Chapter 360
Silent Pierce.
Jaxson’s specialty.
No presence. No killing intent. The silently advancing blade is simply faithful to its original purpose.
Born to pierce, cut, and tear flesh, it is used for that purpose.
The silent blade closed in on Encrid’s back.
If it pierced clean through, the request would be complete.
“Let’s spar?”
Jaxson met Encrid’s eyes as he turned. The sword executing Silent Pierce stopped mid-thrust, his right hand frozen in the air.
‘He sensed it and reacted?’
Silent Pierce had failed.
Clang.
Encrid had already drawn his Silver longsword and lightly swung it, tapping the halted blade aside. It was barely more than a gesture.

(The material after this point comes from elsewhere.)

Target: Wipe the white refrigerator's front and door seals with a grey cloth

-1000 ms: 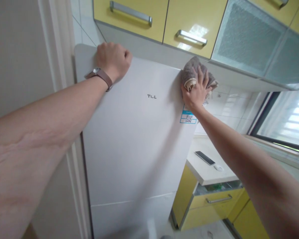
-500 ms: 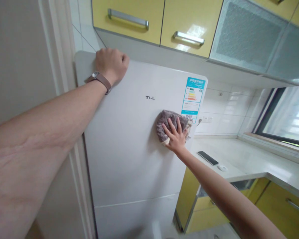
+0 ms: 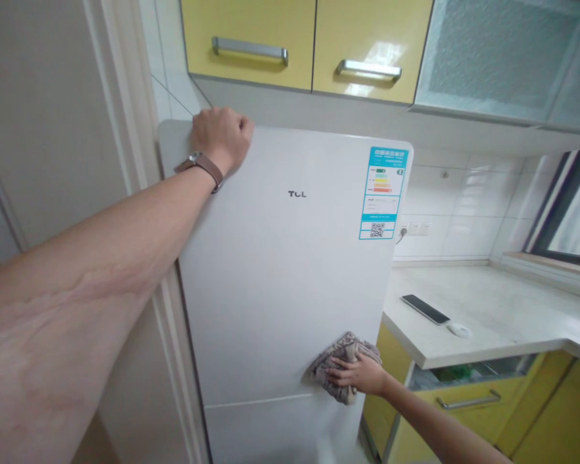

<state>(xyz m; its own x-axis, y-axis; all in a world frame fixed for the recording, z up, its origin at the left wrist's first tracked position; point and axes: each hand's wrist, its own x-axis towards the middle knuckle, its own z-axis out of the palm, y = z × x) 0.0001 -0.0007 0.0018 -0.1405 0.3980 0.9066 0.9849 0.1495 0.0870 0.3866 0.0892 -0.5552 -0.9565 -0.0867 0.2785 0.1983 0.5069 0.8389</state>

Jaxson pulled his sword back in front of his body.
The vibration that started at the blade ran through his arm.
“I named it Silver. My sword.”
Encrid said, holding the longsword upright. The blade caught the moonlight at an angle.
Watching that, Jaxson realized what had really happened.
Silent Pierce hadn’t been broken.
He simply hadn’t been able to use Silent Pierce.
‘Because I held back?’
He hadn’t put his full intent into it. He hadn’t completely erased his presence.
Why?
“Jaxson.”
Encrid called his name. Blue light flickered in eyes that reflected the moon. Momentum rose along the sword in his hand. Encrid’s shoulder twisted, and Jaxson reacted at once.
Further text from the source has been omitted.